*Input data*.
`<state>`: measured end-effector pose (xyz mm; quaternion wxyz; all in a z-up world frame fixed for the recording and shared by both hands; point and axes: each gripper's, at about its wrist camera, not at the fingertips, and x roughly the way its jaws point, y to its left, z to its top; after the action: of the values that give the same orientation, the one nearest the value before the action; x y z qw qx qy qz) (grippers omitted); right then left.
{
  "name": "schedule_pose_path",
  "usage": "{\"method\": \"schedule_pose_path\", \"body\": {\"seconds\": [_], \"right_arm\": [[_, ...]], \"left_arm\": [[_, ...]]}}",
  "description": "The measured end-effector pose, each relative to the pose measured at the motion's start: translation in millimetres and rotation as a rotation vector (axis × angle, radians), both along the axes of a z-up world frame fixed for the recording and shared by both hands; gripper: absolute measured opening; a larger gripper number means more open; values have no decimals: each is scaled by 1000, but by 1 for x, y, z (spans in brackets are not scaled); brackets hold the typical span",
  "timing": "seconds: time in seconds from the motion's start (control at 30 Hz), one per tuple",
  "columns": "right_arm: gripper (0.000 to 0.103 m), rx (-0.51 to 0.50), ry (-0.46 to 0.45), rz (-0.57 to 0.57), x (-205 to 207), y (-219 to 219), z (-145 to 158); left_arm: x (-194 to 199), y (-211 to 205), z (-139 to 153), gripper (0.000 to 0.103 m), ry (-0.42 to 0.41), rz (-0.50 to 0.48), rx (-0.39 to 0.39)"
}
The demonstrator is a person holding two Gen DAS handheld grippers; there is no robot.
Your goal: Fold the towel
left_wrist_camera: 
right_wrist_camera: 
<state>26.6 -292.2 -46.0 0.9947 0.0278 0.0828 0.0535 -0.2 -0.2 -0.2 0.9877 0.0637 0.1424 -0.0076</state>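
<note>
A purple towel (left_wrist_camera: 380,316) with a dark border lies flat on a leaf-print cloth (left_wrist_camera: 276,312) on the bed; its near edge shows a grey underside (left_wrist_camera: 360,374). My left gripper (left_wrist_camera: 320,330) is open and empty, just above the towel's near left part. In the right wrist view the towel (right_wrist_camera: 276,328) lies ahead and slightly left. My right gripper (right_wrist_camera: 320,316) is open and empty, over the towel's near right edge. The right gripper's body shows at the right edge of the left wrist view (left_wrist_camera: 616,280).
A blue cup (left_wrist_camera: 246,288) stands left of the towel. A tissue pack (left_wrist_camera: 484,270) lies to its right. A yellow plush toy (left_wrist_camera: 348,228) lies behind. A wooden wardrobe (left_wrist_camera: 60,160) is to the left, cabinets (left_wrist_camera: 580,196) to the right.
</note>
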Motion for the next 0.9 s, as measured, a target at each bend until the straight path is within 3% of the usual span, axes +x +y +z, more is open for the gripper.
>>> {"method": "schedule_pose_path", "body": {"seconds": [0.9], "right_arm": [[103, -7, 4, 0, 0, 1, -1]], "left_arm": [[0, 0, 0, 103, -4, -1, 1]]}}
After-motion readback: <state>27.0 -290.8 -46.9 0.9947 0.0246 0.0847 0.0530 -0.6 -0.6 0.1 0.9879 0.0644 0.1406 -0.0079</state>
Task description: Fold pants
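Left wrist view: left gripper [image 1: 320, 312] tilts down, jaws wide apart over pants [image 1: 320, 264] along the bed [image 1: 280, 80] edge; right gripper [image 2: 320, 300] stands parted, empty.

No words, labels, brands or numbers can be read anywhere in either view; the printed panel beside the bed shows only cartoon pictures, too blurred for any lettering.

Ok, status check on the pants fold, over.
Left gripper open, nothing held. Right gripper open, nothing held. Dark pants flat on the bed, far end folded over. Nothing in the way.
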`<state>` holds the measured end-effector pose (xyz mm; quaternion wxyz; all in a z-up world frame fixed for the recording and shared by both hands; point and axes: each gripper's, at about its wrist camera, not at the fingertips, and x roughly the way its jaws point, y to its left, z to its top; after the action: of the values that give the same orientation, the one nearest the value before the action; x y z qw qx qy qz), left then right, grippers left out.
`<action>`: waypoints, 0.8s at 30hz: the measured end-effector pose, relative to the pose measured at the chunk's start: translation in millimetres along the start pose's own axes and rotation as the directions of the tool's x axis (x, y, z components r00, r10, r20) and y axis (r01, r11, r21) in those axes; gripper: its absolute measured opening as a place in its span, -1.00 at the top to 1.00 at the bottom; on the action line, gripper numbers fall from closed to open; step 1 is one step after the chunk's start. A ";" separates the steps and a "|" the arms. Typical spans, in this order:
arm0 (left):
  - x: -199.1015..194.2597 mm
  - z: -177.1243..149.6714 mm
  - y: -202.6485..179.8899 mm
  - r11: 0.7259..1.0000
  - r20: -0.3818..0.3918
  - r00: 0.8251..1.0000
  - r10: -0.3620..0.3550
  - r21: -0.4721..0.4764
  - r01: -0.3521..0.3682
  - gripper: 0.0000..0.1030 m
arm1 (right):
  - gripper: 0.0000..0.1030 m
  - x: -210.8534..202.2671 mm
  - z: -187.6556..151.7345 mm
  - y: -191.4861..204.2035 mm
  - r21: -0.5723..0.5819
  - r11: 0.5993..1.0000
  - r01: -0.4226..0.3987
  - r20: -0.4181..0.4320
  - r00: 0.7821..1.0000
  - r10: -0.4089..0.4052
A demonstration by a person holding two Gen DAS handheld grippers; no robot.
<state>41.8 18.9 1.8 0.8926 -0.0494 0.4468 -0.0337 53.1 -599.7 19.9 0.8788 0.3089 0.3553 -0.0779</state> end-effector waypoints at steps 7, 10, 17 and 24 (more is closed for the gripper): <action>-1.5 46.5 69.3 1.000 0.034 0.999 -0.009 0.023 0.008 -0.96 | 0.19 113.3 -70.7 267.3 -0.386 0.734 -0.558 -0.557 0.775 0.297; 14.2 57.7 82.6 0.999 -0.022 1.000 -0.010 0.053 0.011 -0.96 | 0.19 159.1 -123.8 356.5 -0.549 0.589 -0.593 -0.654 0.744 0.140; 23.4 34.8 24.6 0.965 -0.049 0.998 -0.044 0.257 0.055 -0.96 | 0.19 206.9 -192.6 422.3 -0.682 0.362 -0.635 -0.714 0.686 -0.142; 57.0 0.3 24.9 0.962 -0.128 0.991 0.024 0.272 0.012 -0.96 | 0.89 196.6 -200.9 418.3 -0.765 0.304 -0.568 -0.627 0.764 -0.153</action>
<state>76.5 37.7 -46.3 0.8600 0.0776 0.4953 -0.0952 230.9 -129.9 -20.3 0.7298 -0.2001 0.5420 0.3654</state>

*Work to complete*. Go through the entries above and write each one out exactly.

*Result of the task*.
`<state>`: measured end-effector pose (xyz mm; quaternion wxyz; all in a z-up world frame fixed for the recording and shared by both hands; point and axes: each gripper's, at about its wrist camera, not at the fingertips, and x roughly the way its jaws point, y to its left, z to its top; after the action: of the values that give the same orientation, the one nearest the value before the action; x y z qw qx qy qz) (grippers omitted); right then left.
{
  "name": "schedule_pose_path",
  "usage": "{\"method\": \"schedule_pose_path\", \"body\": {\"seconds\": [_], \"right_arm\": [[_, ...]], \"left_arm\": [[_, ...]]}}",
  "description": "The measured end-effector pose, each relative to the pose measured at the motion's start: translation in millimetres and rotation as a rotation vector (axis × angle, radians), both along the axes of a z-up world frame fixed for the recording and shared by both hands; gripper: absolute measured opening; a larger gripper number means more open; values have no decimals: each is scaled by 1000, but by 1 for x, y, z (spans in brackets are not scaled); brackets hold the typical span",
  "timing": "seconds: time in seconds from the motion's start (control at 30 Hz), one per tuple",
  "columns": "right_arm: gripper (0.000 to 0.103 m), rx (-0.51 to 0.50), ry (-0.46 to 0.45), rz (-0.57 to 0.57), x (-205 to 207), y (-219 to 219), z (-145 to 158); left_arm: x (-194 to 199), y (-211 to 205), z (-139 to 153), gripper (0.000 to 0.103 m), ry (-0.42 to 0.41), rz (-0.50 to 0.48), rx (-0.39 to 0.39)"
}
The demonstrator is a person holding two Gen DAS handheld grippers; there is no robot.
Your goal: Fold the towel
left_wrist_camera: 
right_wrist_camera: 
<state>26.6 -292.2 -46.0 0.9947 0.0278 0.0828 0.0535 -0.2 -0.2 -0.2 0.9877 0.0637 0.1424 -0.0076</state>
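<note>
A purple towel (left_wrist_camera: 380,316) with a dark border lies flat on a leaf-print cloth (left_wrist_camera: 276,312) on the bed; its near edge shows a grey underside (left_wrist_camera: 360,374). My left gripper (left_wrist_camera: 320,330) is open and empty, just above the towel's near left part. In the right wrist view the towel (right_wrist_camera: 276,328) lies ahead and slightly left. My right gripper (right_wrist_camera: 320,316) is open and empty, over the towel's near right edge. The right gripper's body shows at the right edge of the left wrist view (left_wrist_camera: 616,280).
A blue cup (left_wrist_camera: 246,288) stands left of the towel. A tissue pack (left_wrist_camera: 484,270) lies to its right. A yellow plush toy (left_wrist_camera: 348,228) lies behind. A wooden wardrobe (left_wrist_camera: 60,160) is to the left, cabinets (left_wrist_camera: 580,196) to the right.
</note>
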Motion for the next 0.9 s, as measured, a target at each bend until the straight path is within 3% of the usual span, axes +x +y +z, more is open for the gripper.
>>> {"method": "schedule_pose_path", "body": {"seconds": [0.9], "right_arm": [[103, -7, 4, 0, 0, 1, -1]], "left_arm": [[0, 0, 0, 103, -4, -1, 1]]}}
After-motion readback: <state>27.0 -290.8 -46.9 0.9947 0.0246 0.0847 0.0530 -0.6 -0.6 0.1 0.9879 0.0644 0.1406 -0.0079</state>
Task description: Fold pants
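Left wrist view: left gripper [image 1: 320, 312] tilts down, jaws wide apart over pants [image 1: 320, 264] along the bed [image 1: 280, 80] edge; right gripper [image 2: 320, 300] stands parted, empty.

No words, labels, brands or numbers can be read anywhere in either view; the printed panel beside the bed shows only cartoon pictures, too blurred for any lettering.

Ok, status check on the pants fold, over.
Left gripper open, nothing held. Right gripper open, nothing held. Dark pants flat on the bed, far end folded over. Nothing in the way.
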`<state>` holds the measured end-effector pose (xyz mm; quaternion wxyz; all in a z-up world frame fixed for the recording and shared by both hands; point and axes: each gripper's, at about its wrist camera, not at the fingertips, and x roughly the way its jaws point, y to its left, z to its top; after the action: of the values that give the same orientation, the one nearest the value before the action; x y z qw qx qy qz), left then right, grippers left out.
`<action>`: waypoints, 0.8s at 30hz: the measured end-effector pose, relative to the pose measured at the chunk's start: translation in millimetres along the start pose's own axes and rotation as the directions of the tool's x axis (x, y, z components r00, r10, r20) and y axis (r01, r11, r21) in those axes; gripper: its absolute measured opening as a place in its span, -1.00 at the top to 1.00 at the bottom; on the action line, gripper numbers fall from closed to open; step 1 is one step after the chunk's start. A ";" separates the steps and a "|" the arms. Typical spans, in this order:
arm0 (left):
  - x: -199.1015..194.2597 mm
  - z: -177.1243..149.6714 mm
  - y: -202.6485..179.8899 mm
  - r11: 0.7259..1.0000
  - r20: -0.3818..0.3918
  - r00: 0.8251..1.0000
  - r10: -0.3620..0.3550
  - r21: -0.4721..0.4764
  - r01: -0.3521..0.3682
  - gripper: 0.0000..0.1030 m
arm1 (right):
  - gripper: 0.0000..0.1030 m
  - x: -210.8534..202.2671 mm
  - z: -187.6556..151.7345 mm
  - y: -191.4861..204.2035 mm
  - r21: -0.5723..0.5819
  - r11: 0.5993..1.0000
  - r01: -0.4226..0.3987
  - r20: -0.4181..0.4320
  - r00: 0.7821..1.0000
  - r10: -0.4089..0.4052
A demonstration by a person holding two Gen DAS handheld grippers; no robot.
<state>41.8 18.9 1.8 0.8926 -0.0494 0.4468 -0.0337 53.1 -599.7 19.9 0.8788 0.3089 0.3553 -0.0779</state> end-effector waypoints at steps 7, 10, 17 and 24 (more is closed for the gripper): <action>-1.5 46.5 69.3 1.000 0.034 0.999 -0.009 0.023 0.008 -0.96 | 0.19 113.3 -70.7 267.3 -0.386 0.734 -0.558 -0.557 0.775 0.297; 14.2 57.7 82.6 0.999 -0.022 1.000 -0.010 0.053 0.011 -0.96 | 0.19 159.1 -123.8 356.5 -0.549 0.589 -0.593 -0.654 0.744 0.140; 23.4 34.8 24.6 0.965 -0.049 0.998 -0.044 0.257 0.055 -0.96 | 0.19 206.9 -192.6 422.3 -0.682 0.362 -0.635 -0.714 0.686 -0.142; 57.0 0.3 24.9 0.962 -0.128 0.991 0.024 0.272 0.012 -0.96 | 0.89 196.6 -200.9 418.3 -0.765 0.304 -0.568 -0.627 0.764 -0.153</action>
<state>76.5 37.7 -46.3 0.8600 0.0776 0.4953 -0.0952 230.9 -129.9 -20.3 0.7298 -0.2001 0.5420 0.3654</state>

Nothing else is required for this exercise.